This is my 100th post on os.me. No Sadhana experience or insights today, it’s different. But it’s not easy to write this one, neither physically nor mentally. Physically, my left hand is still in the process of healing. As I use my fingers to type this, the upper side of my palm hurts. But no excuses today for not writing this. It needs to happen. Mentally, it’s a very different piece because there are 2 types of people who will be reading this :
- Those who won’t be surprised. This includes anyone who knows that I write, any member of os.me, etc.
- Those who will be surprised. This includes my family and anyone who doesn’t know about my writing on os.me.
Isn’t it strange, the present moment? I am writing this in Present. This will be published in Present. It’s link will be uploaded on Whatsapp status in Present. It is being read in Present. Everything is happening in present moment, yet everything is not simultaneous. And this very present will one day become past. I am just seeing this, witnessing it.

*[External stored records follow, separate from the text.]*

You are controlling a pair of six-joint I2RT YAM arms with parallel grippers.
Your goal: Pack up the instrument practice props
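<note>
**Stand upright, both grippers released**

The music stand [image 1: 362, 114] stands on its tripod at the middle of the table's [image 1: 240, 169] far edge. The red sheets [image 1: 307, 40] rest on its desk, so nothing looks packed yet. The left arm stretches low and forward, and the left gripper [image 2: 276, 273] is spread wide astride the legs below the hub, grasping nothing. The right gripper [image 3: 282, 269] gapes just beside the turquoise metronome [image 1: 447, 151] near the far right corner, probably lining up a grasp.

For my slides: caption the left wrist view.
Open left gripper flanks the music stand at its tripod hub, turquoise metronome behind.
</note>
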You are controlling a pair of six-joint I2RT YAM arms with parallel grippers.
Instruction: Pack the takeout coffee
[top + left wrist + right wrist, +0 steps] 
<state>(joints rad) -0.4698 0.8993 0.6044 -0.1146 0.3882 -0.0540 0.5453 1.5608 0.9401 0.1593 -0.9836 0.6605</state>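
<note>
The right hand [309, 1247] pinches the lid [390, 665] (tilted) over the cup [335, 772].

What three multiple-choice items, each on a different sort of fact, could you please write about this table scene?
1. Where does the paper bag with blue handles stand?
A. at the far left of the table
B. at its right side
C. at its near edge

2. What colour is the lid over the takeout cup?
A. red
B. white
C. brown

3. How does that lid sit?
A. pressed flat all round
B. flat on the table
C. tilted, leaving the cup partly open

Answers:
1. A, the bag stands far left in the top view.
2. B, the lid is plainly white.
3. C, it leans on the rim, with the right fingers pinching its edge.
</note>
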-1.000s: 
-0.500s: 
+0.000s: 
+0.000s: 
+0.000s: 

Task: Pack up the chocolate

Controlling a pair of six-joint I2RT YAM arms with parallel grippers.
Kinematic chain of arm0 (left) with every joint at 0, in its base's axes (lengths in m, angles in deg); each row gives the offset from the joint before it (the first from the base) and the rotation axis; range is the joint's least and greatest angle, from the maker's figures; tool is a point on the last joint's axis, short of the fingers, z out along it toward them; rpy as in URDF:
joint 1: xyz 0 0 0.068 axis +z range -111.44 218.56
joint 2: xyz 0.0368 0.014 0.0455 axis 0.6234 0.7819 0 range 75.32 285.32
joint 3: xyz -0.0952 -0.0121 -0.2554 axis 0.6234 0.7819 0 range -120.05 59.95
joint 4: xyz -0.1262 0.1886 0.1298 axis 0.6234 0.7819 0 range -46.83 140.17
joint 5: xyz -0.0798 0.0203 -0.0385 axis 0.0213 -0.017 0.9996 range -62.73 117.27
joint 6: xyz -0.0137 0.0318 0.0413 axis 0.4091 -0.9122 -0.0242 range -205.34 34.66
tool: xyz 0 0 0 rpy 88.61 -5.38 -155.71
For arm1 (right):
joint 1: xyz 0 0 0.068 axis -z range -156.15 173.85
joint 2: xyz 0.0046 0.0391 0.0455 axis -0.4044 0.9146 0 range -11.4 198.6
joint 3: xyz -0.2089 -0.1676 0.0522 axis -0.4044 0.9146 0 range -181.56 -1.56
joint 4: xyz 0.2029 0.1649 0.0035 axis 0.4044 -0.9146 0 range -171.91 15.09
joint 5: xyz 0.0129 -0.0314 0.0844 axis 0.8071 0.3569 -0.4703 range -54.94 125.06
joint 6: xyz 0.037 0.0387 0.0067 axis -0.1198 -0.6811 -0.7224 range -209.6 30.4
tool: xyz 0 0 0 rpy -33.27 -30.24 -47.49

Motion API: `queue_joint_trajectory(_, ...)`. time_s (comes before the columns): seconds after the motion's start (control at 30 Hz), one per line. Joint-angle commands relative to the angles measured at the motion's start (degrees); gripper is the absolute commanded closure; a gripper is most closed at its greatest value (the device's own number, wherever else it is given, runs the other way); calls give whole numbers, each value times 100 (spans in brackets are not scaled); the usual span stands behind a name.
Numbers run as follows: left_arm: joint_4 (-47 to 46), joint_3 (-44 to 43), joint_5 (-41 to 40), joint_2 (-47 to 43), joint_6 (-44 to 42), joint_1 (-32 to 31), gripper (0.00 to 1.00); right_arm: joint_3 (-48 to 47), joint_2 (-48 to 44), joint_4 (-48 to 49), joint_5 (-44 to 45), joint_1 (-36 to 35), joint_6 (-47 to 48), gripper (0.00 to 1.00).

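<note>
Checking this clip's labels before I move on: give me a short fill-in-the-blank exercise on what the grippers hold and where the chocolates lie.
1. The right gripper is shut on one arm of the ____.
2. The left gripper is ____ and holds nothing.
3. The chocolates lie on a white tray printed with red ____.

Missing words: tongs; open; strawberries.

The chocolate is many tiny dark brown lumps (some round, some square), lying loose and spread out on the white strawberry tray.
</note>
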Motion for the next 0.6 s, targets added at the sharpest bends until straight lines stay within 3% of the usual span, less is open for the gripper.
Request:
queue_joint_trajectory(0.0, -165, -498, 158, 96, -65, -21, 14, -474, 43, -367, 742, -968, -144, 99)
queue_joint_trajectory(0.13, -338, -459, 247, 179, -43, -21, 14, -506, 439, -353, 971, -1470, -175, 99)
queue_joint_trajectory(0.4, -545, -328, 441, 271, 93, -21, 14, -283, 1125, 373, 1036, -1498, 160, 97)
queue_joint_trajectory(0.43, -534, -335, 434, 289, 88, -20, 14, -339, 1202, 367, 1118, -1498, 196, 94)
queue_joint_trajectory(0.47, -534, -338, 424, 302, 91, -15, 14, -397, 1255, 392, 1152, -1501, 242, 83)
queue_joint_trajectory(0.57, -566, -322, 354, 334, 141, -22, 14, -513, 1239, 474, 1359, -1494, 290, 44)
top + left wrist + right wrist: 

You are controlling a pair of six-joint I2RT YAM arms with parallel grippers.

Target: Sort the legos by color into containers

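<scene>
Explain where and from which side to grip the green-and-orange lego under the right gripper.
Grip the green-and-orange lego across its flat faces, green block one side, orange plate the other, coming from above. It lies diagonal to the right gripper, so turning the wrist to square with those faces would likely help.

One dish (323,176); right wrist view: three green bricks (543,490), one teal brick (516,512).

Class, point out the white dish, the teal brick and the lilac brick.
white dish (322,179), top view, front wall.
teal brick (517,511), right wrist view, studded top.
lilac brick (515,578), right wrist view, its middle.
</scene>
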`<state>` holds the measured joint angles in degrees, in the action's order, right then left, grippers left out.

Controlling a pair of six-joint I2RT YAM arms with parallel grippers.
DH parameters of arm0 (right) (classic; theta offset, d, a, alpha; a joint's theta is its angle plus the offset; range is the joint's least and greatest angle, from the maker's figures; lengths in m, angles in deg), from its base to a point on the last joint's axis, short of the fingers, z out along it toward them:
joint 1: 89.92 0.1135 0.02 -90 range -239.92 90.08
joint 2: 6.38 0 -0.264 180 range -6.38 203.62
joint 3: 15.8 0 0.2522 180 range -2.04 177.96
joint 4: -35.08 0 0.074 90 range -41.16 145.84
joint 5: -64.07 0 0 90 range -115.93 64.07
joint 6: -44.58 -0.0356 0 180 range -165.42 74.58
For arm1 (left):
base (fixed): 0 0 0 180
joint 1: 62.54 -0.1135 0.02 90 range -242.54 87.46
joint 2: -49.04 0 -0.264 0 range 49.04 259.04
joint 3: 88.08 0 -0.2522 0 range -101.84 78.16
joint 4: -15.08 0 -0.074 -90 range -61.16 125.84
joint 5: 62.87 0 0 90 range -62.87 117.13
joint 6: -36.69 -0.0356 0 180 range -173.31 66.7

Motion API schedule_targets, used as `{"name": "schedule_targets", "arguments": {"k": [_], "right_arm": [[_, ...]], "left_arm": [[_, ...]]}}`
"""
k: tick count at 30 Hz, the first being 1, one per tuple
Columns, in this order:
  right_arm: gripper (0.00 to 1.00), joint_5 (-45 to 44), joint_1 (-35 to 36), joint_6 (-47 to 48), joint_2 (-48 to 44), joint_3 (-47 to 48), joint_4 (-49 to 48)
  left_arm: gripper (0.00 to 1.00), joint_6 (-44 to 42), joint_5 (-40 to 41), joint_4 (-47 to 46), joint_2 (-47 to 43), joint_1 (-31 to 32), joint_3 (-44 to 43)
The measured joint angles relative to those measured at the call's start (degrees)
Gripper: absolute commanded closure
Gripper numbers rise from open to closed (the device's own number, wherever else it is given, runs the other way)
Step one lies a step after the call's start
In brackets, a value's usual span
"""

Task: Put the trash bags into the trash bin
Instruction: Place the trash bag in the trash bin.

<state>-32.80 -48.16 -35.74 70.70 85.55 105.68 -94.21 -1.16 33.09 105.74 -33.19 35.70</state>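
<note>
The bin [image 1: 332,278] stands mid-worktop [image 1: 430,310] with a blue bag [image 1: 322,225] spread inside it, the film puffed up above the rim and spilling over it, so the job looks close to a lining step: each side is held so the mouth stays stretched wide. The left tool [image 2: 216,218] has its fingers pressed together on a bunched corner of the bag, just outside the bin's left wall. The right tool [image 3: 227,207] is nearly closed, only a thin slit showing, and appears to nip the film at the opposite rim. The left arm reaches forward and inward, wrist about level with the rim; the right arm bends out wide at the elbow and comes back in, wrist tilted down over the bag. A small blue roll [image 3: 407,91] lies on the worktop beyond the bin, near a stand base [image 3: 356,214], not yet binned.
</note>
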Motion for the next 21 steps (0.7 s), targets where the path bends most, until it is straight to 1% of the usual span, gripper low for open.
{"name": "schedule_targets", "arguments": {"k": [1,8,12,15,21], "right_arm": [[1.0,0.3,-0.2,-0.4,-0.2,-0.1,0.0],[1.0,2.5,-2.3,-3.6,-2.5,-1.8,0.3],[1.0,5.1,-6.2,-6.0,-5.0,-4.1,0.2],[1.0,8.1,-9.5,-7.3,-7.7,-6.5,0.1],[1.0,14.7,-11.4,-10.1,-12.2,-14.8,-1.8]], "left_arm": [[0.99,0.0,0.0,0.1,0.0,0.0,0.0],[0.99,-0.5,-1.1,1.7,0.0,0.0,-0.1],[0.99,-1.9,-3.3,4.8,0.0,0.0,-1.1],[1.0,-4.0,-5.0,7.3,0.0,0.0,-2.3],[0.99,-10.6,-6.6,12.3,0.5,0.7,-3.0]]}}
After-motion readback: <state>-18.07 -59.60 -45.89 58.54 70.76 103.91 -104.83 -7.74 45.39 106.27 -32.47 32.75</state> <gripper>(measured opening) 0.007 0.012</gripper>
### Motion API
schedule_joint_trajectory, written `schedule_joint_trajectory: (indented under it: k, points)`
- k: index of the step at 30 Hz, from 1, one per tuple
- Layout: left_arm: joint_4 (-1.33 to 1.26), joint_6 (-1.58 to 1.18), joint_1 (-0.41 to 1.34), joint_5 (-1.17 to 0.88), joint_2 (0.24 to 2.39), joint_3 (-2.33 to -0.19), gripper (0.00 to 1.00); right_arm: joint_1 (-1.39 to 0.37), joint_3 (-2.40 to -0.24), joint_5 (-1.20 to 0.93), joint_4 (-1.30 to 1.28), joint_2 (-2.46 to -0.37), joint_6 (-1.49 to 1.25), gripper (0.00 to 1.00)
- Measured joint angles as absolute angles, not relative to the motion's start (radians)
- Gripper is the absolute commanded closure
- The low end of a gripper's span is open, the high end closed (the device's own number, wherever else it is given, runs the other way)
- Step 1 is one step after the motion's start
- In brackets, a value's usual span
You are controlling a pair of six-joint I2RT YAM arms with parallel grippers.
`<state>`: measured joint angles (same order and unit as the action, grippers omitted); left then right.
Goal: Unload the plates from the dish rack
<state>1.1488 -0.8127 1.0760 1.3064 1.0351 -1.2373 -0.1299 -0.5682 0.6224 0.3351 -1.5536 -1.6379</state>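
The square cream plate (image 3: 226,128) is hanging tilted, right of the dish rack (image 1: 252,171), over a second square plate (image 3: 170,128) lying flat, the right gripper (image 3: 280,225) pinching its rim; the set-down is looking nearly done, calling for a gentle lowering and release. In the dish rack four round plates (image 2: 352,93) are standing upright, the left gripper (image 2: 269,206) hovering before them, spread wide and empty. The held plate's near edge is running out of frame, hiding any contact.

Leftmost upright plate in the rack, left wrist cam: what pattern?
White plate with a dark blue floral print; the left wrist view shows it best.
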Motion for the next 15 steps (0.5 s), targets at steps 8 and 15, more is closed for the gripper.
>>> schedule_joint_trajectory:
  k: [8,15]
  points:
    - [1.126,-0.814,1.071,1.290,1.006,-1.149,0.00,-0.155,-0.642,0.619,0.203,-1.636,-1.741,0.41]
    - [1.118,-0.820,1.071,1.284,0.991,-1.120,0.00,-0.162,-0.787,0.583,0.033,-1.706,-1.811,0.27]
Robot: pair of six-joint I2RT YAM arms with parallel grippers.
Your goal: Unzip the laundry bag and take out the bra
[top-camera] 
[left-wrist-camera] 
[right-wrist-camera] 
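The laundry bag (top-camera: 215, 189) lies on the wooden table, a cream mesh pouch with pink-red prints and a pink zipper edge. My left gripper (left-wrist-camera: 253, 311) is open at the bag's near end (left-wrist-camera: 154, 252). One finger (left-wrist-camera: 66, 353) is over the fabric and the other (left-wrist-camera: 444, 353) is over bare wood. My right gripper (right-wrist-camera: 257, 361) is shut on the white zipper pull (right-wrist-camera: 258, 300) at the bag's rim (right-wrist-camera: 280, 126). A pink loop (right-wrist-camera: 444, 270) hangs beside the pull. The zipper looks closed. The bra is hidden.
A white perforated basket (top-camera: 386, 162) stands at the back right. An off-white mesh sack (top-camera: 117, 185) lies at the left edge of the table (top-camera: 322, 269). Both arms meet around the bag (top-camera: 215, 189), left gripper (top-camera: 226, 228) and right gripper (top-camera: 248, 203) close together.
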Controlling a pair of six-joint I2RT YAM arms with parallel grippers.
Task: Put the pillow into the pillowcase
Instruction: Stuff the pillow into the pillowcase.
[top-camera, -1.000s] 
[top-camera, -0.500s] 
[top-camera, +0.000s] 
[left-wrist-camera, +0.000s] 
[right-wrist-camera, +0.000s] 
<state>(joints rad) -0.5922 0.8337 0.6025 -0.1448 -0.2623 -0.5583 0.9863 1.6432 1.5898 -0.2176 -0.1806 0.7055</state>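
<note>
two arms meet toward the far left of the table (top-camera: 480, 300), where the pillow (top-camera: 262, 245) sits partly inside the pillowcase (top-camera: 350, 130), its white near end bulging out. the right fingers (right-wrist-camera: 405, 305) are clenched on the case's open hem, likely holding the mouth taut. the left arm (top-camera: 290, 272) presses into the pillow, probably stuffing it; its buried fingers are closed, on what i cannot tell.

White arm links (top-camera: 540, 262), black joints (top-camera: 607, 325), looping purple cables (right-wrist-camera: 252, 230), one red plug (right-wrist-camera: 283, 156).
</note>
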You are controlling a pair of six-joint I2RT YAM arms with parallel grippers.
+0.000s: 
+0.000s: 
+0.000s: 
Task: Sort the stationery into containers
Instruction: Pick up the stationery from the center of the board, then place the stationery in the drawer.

When I was in probably 9th-10th standard, i.e, around 5-6 years ago, I got this desire – blogging. I would imagine the feeling of myself writing blogs. At that time, there were not much resources. For example, before covid, there was no android device in our house. We used a sim and a 3g-Dongle for internet, even internet usage was limited. Everything changed after covid. (Seriously, covid has played a great role in digitalization 😄!). In 2020, as half of you know, Swami took the big decision and launched the Karma Program. And by divine grace, I could start writing from 11 March, 2021. (Life Lesson- Dream big, someday, you may get to live your dream. Whatever you seriously wish for, ever merciful nature will arrange it for you in some way. More on this some other day.)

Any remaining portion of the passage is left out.